## Directions
Extract from the entries below, exactly as given, only the lines from the line containing "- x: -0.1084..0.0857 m" to the line containing "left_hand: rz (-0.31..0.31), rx", both lines included.

# # # #

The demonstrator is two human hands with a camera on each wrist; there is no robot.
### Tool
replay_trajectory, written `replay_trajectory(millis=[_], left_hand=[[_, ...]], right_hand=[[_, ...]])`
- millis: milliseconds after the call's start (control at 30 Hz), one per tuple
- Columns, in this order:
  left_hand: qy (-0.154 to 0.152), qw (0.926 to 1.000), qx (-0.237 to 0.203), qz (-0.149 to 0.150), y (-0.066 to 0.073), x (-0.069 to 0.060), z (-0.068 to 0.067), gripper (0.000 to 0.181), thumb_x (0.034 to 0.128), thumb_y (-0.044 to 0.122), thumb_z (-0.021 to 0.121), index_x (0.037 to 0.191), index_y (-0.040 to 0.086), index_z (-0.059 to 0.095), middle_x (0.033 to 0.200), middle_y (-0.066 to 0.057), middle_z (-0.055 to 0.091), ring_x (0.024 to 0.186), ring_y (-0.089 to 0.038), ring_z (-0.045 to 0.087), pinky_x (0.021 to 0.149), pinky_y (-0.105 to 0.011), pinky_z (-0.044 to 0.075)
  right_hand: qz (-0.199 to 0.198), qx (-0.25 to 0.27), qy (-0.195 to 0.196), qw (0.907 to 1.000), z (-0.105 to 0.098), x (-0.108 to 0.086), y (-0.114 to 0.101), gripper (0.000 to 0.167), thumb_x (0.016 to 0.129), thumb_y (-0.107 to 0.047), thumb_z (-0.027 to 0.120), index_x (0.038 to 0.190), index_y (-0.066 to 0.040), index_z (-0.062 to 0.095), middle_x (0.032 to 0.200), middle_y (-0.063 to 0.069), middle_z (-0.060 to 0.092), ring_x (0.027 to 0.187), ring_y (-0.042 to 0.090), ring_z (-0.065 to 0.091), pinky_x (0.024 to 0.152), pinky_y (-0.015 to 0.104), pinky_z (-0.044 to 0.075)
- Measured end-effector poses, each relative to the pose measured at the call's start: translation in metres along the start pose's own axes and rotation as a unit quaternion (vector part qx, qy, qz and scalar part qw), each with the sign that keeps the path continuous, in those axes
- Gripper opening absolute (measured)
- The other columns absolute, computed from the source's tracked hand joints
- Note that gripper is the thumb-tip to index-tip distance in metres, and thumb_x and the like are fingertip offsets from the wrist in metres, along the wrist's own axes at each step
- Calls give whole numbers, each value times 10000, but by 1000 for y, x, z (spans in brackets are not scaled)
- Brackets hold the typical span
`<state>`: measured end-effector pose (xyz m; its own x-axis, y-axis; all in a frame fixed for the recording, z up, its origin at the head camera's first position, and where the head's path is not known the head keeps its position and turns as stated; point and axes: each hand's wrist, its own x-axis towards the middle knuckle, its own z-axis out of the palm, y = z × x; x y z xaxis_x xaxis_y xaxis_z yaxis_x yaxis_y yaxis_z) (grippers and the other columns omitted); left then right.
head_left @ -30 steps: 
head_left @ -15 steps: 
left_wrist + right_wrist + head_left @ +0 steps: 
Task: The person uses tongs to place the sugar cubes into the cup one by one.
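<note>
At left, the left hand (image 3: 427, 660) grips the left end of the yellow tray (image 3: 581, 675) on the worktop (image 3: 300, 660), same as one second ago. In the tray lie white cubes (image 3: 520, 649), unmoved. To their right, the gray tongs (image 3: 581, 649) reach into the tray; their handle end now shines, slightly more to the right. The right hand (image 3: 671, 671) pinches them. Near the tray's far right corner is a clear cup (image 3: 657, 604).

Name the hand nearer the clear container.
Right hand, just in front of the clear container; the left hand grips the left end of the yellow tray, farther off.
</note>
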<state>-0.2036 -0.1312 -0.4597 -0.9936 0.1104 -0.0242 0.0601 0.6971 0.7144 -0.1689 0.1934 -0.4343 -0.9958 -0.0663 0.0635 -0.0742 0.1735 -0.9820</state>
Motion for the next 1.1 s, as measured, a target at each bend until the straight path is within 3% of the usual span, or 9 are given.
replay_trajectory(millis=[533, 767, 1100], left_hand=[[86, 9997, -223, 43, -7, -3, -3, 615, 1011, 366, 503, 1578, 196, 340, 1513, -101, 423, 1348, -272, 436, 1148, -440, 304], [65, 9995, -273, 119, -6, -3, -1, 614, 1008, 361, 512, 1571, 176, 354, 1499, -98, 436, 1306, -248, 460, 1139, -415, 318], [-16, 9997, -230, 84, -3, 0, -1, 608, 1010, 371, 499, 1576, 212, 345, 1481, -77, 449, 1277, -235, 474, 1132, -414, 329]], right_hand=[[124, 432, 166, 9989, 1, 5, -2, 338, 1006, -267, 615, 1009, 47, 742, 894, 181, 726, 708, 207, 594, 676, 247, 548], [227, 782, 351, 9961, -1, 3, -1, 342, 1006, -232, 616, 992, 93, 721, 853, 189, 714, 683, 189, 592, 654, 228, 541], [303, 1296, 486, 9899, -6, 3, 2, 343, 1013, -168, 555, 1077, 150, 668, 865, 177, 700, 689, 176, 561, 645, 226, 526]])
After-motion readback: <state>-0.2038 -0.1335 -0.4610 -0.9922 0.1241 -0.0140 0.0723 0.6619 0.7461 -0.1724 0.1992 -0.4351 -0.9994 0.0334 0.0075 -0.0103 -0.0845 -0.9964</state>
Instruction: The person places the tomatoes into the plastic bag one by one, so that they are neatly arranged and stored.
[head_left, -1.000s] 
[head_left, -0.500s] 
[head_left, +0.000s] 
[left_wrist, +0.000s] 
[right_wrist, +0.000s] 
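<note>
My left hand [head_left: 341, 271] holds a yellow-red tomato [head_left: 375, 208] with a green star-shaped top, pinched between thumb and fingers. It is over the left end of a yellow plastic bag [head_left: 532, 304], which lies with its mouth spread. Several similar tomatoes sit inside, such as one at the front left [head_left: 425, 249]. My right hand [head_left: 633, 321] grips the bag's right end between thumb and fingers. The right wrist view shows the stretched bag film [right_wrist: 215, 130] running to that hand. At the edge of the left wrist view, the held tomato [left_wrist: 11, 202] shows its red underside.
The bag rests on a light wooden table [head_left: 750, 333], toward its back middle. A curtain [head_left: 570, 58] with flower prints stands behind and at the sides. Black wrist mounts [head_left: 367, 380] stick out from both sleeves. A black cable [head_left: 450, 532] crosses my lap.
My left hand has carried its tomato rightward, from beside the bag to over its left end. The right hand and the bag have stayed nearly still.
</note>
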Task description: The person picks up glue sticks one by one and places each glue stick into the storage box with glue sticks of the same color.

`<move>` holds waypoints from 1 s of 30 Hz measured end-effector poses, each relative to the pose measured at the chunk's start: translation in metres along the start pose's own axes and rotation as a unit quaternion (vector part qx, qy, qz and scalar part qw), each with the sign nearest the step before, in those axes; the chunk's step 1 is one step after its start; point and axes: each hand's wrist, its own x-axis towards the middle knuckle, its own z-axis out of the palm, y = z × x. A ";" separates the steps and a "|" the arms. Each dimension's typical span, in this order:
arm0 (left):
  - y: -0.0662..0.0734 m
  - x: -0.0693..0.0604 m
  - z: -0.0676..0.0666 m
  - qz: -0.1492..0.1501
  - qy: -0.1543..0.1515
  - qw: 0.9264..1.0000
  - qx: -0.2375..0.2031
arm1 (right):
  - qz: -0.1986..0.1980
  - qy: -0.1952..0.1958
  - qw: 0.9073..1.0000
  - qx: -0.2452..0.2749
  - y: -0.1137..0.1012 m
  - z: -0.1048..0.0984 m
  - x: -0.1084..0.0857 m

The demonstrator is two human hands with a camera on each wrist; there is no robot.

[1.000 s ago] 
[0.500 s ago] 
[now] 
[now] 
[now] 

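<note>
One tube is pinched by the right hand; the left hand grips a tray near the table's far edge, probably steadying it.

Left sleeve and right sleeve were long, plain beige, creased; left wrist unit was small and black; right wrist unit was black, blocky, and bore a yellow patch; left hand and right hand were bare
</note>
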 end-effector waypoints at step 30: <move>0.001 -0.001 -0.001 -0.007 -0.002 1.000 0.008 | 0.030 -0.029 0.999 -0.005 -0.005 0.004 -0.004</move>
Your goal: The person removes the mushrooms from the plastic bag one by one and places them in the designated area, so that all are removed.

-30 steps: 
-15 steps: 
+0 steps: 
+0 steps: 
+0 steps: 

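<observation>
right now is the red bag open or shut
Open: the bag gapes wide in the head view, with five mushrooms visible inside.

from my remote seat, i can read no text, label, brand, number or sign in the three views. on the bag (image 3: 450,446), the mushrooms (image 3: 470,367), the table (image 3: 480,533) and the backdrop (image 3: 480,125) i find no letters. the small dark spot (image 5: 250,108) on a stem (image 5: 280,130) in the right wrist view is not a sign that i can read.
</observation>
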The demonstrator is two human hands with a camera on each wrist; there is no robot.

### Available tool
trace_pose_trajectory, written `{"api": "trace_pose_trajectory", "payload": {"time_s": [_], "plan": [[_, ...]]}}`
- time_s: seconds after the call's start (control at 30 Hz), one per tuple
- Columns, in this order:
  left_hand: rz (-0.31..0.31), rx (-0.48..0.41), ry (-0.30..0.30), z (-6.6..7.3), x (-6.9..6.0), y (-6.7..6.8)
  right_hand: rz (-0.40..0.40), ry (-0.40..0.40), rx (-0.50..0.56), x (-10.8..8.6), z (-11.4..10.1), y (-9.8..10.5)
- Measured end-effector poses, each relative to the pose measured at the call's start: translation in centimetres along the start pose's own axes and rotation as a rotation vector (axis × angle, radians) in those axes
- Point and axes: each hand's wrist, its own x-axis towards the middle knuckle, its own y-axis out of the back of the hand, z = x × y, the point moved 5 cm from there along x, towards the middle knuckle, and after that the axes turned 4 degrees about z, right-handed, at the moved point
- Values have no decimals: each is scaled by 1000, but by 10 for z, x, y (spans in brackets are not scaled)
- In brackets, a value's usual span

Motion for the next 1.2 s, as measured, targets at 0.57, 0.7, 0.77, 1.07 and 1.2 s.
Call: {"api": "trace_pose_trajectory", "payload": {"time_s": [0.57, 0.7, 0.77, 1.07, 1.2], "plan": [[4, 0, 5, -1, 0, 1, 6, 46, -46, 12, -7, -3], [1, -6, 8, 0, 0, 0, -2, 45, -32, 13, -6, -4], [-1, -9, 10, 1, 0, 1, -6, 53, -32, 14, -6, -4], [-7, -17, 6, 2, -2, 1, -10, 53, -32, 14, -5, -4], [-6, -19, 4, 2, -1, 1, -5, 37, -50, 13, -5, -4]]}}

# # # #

## Answer for the task
  - x: -0.1084..0.0857 m

The demonstrator is two human hands with a camera on each wrist; there is no robot.

[1.000 s ago] 
[0.500 s ago] 
[now] 
[now] 
[now] 

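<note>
One tube is pinched by the right hand; the left hand grips a tray near the table's far edge, probably steadying it.

Left sleeve and right sleeve were long, plain beige, creased; left wrist unit was small and black; right wrist unit was black, blocky, and bore a yellow patch; left hand and right hand were bare
</note>
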 end-effector waypoints at step 30: <move>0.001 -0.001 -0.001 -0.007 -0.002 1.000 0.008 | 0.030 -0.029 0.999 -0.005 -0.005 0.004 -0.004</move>
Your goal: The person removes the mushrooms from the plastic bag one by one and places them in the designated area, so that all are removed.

-30 steps: 
-15 steps: 
+0 steps: 
+0 steps: 
+0 steps: 

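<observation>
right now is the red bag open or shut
Open: the bag gapes wide in the head view, with five mushrooms visible inside.

from my remote seat, i can read no text, label, brand, number or sign in the three views. on the bag (image 3: 450,446), the mushrooms (image 3: 470,367), the table (image 3: 480,533) and the backdrop (image 3: 480,125) i find no letters. the small dark spot (image 5: 250,108) on a stem (image 5: 280,130) in the right wrist view is not a sign that i can read.
</observation>
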The demonstrator is two human hands with a camera on each wrist; there is no robot.

### Available tool
trace_pose_trajectory, written `{"api": "trace_pose_trajectory", "payload": {"time_s": [_], "plan": [[_, ...]]}}`
- time_s: seconds after the call's start (control at 30 Hz), one per tuple
- Columns, in this order:
  left_hand: rz (-0.31..0.31), rx (-0.48..0.41), ry (-0.30..0.30), z (-6.6..7.3), x (-6.9..6.0), y (-6.7..6.8)

No more is needed to finish this exercise.